■ **GIVEN MATERIAL**:
- Opening Delimiter -

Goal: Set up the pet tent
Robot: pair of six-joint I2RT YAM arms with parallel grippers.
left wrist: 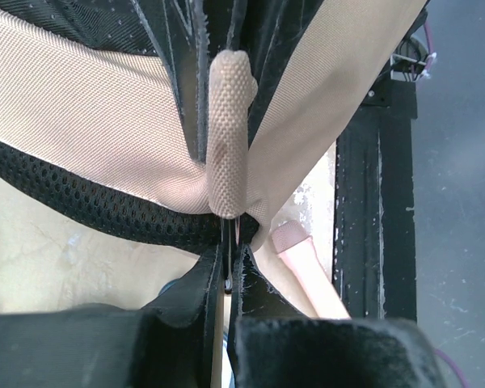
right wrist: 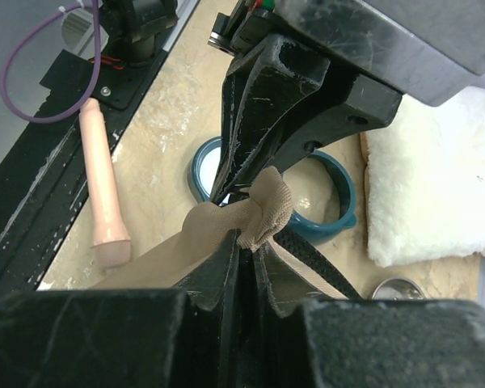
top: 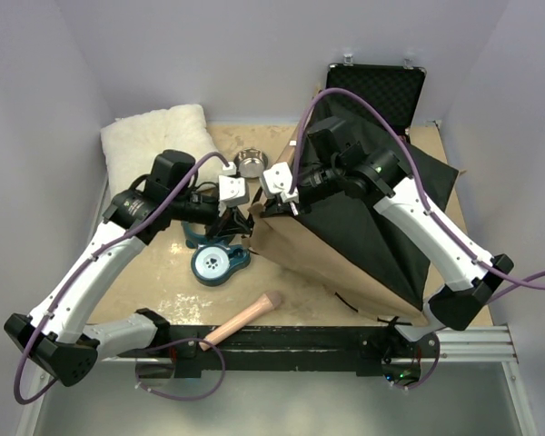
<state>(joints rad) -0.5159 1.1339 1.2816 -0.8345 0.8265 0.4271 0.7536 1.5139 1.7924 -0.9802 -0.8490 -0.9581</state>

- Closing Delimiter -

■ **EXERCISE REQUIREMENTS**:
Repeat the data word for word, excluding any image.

■ **RESPONSE TO THE EXERCISE**:
Goal: Set up the pet tent
Robot: pair of six-joint I2RT YAM arms with parallel grippers.
left wrist: 
right wrist: 
top: 
<state>(joints rad) -0.5159 1.1339 1.2816 -0.8345 0.8265 0.4271 0.7536 1.5139 1.7924 -0.9802 -0.8490 -0.9581</state>

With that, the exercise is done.